It’s well gone dusk when Jean Paul visits Nana Plaza. He spends his time crawling from one bar to another. His modus operandi is always the same. He takes a peek inside the bar and if there are enough girls strutting their staff on stage then he goes in and takes a seat at the back. He orders his drink and pays for it on arrival. He enjoys looking at the girls. The issue of objectification does not enter his mind. He is aware they get paid for dancing, for drinking and most, if not all, are bar finable. He does not see evidence of anyone being there against their will. He is aware this environment appeals mainly to men of all ages but among the clientele he spots the odd woman too. Sometimes, if he is not looking at some of the dancing girls specific physical attributes, he will look at their eyes and in these furtive glances he tries to capture either the essence of their vulnerability or their mischief. He has all night and he never hurries. He is willing to find someone to bar fine but if he cannot see what he likes he will leave only to cross the threshold of the next locale conveniently located a few steps away within, what he calls, the Nana zoo and he is a willing monkey. It is just past midnight when he emerges from the last bar with a big grin on his face. He has been drinking a little but he is still reasonably sober and decides it is time to go back to his hotel down Soi Nana. A few minutes later he enters his room, his shoes are removed followed by his clothes and then, exhausted, he crashes in bed and falls into a deep sleep alone. His inner desire for love is rekindled while he rests but it is only a dream.

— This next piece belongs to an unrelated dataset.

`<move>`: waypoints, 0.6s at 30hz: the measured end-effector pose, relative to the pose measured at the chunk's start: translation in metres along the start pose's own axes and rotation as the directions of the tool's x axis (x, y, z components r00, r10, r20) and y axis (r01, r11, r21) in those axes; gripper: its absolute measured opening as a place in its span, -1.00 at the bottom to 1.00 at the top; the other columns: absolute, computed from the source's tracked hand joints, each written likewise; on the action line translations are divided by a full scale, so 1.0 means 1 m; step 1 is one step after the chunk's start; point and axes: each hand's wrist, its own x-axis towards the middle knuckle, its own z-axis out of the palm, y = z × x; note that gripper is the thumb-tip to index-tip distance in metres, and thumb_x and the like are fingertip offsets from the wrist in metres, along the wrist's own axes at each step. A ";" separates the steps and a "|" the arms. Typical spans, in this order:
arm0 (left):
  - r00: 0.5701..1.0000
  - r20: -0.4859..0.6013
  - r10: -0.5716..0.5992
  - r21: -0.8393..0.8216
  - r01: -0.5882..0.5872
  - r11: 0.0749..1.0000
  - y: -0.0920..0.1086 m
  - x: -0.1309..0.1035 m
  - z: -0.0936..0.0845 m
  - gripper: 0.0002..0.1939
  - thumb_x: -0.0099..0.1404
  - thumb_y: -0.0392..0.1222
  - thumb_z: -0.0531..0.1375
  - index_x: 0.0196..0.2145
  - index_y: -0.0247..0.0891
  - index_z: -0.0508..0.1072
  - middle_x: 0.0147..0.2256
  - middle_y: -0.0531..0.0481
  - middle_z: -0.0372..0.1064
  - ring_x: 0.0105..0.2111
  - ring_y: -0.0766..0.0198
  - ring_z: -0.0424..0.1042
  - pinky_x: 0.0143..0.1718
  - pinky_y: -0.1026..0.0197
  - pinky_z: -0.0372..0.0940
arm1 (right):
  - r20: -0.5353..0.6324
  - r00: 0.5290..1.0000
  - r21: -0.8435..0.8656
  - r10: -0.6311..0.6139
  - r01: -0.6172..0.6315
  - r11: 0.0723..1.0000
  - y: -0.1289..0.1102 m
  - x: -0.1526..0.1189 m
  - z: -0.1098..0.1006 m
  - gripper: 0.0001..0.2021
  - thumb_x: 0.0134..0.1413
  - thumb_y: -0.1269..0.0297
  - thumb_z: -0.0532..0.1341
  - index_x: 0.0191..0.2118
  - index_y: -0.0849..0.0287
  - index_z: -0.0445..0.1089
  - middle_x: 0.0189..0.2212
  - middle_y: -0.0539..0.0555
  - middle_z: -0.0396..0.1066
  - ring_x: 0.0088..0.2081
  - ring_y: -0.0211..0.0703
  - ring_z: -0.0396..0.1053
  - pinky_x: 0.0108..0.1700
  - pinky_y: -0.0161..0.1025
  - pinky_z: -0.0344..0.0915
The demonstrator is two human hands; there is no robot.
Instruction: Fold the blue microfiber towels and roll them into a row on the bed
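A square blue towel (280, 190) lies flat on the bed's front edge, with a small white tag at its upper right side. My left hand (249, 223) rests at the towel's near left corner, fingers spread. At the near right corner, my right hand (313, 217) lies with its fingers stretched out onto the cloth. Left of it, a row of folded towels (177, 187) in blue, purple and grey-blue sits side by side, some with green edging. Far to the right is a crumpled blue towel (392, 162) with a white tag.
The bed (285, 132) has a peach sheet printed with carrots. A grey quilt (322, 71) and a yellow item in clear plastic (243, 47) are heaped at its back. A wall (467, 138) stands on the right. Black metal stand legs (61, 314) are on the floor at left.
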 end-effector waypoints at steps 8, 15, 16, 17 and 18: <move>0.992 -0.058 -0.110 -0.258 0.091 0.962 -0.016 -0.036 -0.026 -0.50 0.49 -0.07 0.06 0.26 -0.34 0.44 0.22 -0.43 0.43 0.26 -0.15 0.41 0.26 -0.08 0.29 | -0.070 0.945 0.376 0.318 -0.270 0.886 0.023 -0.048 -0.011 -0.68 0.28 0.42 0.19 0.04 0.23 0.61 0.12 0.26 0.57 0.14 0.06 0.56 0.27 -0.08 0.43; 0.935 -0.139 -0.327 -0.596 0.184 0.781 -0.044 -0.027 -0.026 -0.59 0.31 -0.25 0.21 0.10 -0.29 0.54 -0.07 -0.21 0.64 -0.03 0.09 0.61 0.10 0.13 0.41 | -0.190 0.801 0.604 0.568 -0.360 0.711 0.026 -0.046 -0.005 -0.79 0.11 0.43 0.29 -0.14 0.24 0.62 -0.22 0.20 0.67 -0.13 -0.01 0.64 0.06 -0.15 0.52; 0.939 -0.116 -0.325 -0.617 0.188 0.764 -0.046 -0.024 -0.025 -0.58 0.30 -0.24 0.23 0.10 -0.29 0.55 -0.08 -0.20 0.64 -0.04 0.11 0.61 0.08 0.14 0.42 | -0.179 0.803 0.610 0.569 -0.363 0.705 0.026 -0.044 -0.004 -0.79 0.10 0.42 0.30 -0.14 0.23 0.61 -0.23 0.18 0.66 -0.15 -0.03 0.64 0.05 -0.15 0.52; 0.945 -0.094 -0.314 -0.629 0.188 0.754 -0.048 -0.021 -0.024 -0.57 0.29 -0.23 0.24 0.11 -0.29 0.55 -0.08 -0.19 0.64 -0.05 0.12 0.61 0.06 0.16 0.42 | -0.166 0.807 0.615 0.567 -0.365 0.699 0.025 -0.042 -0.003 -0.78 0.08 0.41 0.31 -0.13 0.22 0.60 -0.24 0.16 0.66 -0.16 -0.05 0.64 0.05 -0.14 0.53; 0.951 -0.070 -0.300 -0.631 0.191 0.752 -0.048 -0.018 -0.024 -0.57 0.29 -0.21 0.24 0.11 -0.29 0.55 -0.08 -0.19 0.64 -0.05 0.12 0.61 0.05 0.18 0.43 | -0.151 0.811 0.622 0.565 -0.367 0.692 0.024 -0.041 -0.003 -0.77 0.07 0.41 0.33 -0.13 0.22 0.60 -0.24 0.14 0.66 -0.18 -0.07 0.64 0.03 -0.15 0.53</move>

It’s only 9 am and it is already very hot. We seek shelter in the shaded areas near one of the fans. Breakfast is a simple affair of boiled rice chicken soup and, separately, fruit and coffee. We are browsing the newspaper s and Mrs. Smith is critical of the plight of the growing waves of Rohingya boat people which Myanmar refuses to recognise as an official minority despite hailing from their Rakhine region and in part from southern Bangladesh. Around 7,000 migrants remain at sea. Thailand is very reluctant toward the option of allowing them in the kingdom. They would rather repatriate them all but Myanmar denies that the Rohingya are theirs. According to Mrs. Smith these are not refugees but economic migrants and she remains concerned that their influx in her country has now reached an alarming level. Instead of allowing them inland, the Thai Government has ordered the launch of an integrated special task force to provide assistance to migrants at sea. The outside world, in its obsession to be politically correct, is united in the condemnation of the Thai Government decision.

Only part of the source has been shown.